-- PROBLEM DETAILS --
Wherever the word "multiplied" turns up in a line of the entries, copy that line.

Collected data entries
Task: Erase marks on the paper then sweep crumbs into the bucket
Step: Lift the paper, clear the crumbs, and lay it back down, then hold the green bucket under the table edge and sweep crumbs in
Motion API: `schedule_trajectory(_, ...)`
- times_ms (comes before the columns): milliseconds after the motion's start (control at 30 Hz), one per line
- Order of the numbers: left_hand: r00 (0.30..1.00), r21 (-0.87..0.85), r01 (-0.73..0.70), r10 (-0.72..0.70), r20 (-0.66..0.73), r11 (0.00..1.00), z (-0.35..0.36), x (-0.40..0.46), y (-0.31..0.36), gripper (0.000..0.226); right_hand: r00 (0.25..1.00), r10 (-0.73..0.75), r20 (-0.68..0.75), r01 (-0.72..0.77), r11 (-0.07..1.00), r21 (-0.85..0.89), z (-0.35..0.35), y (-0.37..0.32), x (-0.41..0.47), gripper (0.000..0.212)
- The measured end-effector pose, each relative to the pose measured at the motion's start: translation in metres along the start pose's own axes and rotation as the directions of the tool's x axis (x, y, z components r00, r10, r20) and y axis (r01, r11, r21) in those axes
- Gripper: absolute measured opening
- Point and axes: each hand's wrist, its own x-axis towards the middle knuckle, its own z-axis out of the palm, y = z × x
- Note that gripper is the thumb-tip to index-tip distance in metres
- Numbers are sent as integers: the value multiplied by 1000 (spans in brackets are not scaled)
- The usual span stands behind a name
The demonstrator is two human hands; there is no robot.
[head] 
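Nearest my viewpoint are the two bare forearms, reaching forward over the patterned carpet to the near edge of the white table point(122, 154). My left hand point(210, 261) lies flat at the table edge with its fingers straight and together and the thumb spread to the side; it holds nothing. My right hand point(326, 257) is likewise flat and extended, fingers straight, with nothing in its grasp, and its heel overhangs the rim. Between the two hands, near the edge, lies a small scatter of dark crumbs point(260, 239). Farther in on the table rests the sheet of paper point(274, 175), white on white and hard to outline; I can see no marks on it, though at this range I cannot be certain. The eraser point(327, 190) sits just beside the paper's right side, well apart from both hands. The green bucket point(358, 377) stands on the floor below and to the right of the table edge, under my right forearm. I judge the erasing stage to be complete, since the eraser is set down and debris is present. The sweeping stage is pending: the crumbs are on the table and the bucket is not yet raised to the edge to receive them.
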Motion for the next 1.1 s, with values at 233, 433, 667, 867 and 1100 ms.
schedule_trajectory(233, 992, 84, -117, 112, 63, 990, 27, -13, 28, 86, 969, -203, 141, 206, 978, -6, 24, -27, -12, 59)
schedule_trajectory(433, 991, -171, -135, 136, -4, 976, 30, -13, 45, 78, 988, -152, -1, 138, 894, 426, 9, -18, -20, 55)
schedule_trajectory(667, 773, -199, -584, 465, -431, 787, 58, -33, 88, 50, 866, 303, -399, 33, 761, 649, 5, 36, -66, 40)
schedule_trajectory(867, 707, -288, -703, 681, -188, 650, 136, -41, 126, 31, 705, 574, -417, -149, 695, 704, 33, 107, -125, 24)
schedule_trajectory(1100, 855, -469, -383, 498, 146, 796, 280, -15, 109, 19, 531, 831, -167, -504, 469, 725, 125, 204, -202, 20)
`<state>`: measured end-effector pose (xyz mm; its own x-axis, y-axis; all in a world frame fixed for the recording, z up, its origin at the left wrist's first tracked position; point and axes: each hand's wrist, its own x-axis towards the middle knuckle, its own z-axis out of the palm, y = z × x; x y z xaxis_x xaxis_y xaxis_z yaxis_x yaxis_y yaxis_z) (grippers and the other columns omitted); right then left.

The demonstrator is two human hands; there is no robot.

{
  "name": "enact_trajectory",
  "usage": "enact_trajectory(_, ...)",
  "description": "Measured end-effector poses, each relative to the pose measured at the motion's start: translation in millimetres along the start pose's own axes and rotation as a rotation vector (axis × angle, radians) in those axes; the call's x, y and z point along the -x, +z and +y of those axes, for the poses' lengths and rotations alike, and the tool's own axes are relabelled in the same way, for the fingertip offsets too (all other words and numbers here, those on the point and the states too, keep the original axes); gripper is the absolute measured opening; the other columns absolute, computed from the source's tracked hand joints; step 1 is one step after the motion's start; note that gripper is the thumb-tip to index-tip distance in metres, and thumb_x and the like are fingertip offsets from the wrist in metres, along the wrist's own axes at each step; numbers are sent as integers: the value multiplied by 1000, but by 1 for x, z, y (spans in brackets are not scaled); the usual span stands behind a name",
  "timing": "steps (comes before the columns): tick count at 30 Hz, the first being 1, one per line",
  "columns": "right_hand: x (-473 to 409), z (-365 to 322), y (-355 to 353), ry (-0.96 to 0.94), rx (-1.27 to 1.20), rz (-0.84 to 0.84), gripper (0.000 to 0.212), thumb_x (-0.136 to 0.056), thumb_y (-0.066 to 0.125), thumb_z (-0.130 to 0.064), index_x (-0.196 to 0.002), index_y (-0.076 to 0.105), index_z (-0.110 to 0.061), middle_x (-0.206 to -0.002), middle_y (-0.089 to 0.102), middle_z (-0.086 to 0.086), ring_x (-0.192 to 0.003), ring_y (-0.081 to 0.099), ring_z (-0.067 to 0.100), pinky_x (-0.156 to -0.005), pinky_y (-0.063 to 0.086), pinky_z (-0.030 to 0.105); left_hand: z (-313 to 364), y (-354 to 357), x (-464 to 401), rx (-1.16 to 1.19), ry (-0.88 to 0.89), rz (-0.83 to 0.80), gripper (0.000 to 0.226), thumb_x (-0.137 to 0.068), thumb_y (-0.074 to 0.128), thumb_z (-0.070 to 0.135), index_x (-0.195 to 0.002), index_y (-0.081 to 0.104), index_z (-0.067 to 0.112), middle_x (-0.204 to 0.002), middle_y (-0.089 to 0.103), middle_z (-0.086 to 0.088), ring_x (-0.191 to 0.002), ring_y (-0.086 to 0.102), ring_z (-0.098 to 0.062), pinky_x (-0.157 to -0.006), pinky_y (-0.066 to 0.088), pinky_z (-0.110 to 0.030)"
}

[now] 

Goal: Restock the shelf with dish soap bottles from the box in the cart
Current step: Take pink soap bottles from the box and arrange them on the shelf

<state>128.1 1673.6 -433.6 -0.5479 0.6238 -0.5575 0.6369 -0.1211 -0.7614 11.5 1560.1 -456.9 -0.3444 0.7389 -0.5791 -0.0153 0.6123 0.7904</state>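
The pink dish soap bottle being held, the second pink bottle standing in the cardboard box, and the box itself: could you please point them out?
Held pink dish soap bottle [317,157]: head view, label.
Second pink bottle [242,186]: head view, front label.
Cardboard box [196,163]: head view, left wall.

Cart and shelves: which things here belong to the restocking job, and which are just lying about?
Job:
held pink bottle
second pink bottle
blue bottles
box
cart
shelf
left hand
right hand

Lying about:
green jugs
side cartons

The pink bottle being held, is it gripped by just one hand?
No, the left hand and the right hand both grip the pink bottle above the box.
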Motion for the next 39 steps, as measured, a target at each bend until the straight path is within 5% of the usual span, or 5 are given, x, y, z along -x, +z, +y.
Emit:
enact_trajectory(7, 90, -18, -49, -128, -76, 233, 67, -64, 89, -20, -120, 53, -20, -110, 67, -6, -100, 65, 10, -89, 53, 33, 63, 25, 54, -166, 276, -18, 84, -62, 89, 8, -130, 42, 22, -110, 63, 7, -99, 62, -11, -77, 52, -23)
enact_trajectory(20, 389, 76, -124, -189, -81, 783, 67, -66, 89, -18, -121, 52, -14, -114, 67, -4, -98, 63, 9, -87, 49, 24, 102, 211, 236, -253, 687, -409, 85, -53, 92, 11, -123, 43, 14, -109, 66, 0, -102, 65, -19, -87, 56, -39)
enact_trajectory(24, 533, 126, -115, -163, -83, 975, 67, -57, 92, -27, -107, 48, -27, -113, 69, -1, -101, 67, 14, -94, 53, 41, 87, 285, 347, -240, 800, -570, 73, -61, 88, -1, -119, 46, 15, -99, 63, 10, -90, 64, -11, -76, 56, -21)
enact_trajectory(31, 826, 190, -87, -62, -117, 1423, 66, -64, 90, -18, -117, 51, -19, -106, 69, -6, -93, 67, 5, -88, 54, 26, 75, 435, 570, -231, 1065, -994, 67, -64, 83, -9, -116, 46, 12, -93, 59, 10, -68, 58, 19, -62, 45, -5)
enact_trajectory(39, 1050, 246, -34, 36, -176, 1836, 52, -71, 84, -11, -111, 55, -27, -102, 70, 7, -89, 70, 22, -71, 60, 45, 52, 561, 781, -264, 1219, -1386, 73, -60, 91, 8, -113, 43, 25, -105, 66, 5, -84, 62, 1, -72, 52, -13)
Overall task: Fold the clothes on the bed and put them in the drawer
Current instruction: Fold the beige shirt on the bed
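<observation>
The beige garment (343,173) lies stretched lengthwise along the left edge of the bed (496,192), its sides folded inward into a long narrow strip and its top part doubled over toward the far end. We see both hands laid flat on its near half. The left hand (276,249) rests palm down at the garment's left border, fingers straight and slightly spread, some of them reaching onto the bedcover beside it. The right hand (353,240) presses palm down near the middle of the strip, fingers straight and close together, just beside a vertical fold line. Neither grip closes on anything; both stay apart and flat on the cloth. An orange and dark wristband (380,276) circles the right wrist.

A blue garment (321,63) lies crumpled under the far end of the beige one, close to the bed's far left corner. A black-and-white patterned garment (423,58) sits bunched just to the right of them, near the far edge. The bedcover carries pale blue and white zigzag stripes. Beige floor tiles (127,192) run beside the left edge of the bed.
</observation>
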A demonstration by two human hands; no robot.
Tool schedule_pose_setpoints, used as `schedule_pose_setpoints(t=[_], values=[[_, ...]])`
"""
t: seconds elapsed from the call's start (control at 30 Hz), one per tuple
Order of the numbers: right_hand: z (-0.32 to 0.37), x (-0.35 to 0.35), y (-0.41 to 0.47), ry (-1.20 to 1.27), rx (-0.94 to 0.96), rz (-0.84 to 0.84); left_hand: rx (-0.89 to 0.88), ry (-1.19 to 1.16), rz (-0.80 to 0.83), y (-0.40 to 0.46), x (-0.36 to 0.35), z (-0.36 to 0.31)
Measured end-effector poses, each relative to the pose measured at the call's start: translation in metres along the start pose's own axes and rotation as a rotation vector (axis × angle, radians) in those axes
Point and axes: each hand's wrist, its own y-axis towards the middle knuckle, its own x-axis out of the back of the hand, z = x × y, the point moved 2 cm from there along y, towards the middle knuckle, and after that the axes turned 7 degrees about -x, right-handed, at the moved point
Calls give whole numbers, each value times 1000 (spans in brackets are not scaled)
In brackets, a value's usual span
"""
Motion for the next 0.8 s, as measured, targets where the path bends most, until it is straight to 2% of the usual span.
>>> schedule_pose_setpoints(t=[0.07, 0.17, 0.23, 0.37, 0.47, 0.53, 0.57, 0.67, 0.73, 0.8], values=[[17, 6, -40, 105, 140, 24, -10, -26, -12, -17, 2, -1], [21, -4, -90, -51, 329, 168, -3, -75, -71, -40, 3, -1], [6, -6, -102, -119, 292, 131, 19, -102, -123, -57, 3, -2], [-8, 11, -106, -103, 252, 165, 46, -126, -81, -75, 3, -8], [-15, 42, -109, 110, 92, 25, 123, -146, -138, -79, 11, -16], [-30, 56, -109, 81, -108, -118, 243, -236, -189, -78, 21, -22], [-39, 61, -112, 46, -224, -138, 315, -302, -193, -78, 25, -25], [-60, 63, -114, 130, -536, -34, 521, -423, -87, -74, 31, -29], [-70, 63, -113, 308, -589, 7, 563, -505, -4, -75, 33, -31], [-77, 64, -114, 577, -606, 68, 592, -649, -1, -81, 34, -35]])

-- SOLVED PROBLEM --
- Numbers are sent as integers: the value multiplied by 1000 (spans in brackets are not scaled)
  "description": "Measured end-effector poses, each relative to the pose measured at the motion's start: translation in millimetres along the start pose's own axes and rotation as a rotation vector (axis × angle, radians) in those axes; the call's x, y and z point along the -x, +z and +y of those axes, for the poses' lengths and rotations alike, and the tool's own axes are relabelled in the same way, for the fingertip offsets too (all other words and numbers here, those on the point and the states too, keep the original axes); gripper is the absolute measured opening; the other columns absolute, computed from the source's tracked hand joints; step 1 is one step after the motion's start; note that gripper is the thumb-tip to index-tip distance in metres, and thumb_x and the like are fingertip offsets from the wrist in metres, along the wrist's own axes at each step; numbers are sent as integers: the value multiplied by 1000, but by 1 for x, z, y (spans in brackets are not scaled); the usual span stands behind a name",

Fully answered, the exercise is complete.